Nasreddin was probably a real man who lived in Turkey in the 13th century. Some sources say he was born in Turkey, others that he moved there from Iran. In any case, it seems agreed that he lived and worked as a judge and teacher in Aksehir, near the city of Konya in central Turkey. He is known for his sly wit, appreciation of the absurd, optimism and genial nature. The honorific Hodja refers to a wise teacher.
For a Monday – The Hodja Looks on the Sunnyside
One day, the people of Aksehir noticed the Hodja walking all over town. He walked the streets, up one side and down the other. He peered into shops and cafes. He stood on his toes to look over fences. He disappeared into the shadows of narrow alleys and reemerged moments later. He crossed fields and hiked into forests. With every step, or nearly so, he said, “thank God.” Finally, a neighbor asked him what he was doing. “I’m searching for my donkey,” the Hodja replied. “He has been missing since this morning. I am both worried and inconvenienced.” “But I heard you saying ‘thank God’ repeatedly,” said the neighbor. “What’s that about?” The Hodja replied, “I’m thankful that I am not riding my donkey. If I were, I would also be lost,” as if it were obvious.
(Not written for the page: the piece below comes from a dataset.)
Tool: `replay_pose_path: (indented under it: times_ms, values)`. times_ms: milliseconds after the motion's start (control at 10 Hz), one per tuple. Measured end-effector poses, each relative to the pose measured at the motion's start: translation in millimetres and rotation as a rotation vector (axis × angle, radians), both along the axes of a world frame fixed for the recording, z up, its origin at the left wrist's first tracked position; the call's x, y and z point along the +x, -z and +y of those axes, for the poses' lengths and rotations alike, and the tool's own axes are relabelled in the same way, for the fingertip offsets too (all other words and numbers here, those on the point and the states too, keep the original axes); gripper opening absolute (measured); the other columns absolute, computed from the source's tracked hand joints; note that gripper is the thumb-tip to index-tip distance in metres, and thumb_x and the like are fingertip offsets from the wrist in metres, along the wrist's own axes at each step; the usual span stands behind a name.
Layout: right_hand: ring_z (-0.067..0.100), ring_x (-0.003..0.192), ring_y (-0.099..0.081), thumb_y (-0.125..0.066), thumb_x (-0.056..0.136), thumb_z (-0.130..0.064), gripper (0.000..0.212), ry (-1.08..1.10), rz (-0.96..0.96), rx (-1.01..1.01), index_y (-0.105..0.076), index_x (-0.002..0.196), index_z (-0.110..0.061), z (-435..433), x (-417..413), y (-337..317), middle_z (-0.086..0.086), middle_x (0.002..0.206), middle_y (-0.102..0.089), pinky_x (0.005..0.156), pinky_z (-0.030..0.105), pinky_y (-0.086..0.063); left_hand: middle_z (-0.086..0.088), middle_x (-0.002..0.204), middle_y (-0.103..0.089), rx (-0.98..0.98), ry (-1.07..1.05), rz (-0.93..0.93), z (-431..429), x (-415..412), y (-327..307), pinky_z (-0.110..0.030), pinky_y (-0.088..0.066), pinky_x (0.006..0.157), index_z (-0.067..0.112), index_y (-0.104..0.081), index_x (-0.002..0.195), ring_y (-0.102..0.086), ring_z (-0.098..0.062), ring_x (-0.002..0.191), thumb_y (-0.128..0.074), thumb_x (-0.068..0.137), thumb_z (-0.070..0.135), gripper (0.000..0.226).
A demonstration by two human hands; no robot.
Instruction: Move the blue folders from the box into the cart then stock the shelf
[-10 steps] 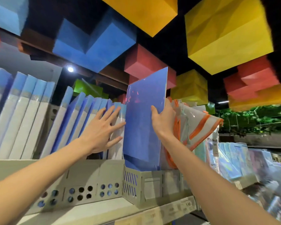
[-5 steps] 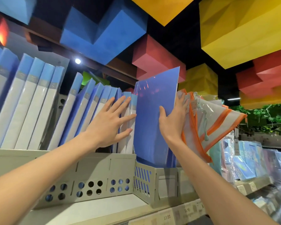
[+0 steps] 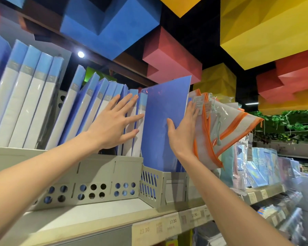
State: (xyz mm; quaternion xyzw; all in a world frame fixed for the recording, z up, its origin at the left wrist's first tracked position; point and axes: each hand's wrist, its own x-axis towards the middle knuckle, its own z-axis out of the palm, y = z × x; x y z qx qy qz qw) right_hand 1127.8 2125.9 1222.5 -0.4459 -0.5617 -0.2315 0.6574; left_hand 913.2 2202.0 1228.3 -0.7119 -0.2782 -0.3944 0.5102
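Folder [image 3: 160, 121] wedged between binders [image 3: 89, 110] and pouches [image 3: 229, 132]: left hand [image 3: 112, 126], spread flat, presses the binders; right hand [image 3: 183, 134] pinches the folder's right edge.

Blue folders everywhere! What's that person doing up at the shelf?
A person is stocking a shop shelf. Their left hand presses flat against a row of blue-and-white folders, which lean left. Their right hand holds a thin blue folder by its edge, thumb in front and fingers behind. That folder's bottom sits in a grey slotted holder, beside orange-edged pouches.
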Motion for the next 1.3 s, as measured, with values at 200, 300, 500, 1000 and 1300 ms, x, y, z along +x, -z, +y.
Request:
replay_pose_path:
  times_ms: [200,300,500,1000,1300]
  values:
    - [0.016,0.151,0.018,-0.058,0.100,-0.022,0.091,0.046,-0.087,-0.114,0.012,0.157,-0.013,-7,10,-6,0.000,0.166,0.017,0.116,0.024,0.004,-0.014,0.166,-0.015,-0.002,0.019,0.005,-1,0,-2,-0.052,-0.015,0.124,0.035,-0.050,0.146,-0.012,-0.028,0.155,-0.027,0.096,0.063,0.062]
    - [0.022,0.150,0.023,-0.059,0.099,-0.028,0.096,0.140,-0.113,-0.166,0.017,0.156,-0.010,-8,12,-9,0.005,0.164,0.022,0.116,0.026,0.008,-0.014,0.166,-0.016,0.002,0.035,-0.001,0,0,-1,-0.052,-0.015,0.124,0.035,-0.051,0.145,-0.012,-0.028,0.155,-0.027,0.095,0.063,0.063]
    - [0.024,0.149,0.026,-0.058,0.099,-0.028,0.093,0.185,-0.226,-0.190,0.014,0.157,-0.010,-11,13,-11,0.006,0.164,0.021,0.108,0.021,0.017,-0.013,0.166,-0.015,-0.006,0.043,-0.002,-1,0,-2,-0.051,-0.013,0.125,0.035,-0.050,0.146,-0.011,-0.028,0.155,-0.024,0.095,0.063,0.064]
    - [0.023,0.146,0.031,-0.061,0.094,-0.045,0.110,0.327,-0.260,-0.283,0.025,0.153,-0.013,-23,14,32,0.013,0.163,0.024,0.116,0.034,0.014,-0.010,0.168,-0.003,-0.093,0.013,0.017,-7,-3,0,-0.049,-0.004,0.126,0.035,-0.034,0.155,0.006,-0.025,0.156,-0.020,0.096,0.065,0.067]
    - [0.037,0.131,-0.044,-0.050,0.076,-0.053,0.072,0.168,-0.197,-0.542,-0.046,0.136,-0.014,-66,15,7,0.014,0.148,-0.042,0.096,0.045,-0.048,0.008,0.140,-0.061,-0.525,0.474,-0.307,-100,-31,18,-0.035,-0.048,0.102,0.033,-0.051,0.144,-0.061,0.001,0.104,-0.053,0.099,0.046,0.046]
Another day, the Hodja was walking through Aksehir carrying a basket of beets. When a friend asked what he was up to, he told him that he was taking the beets to Tamerlane as a gift. (Tamerlane, aka Timur, was an invading ruler.) The Hodja’s friend had heard that Tamerlane did not like beets and advised him to take dates instead. In Tamerlane’s tent, the Hodja presented his gift of plump, sweet dates. That is when he discovered that Tamerlane did not like dates either and would make no allowance for the thought behind the gift. He waved off the basket, ordering his servant to pelt Nasreddin with all of the dates inside. Nasreddin stood and took the abuse. What else could he do at the mercy of the fierce, marauding Mongol? With each blow he said, “thank God.” When the basket was empty and the dates scattered on the floor at Nasreddin’s feet, the servant asked him why he thanked God for the humiliating treatment. “I thank God that I brought dates instead of beets,” he replied.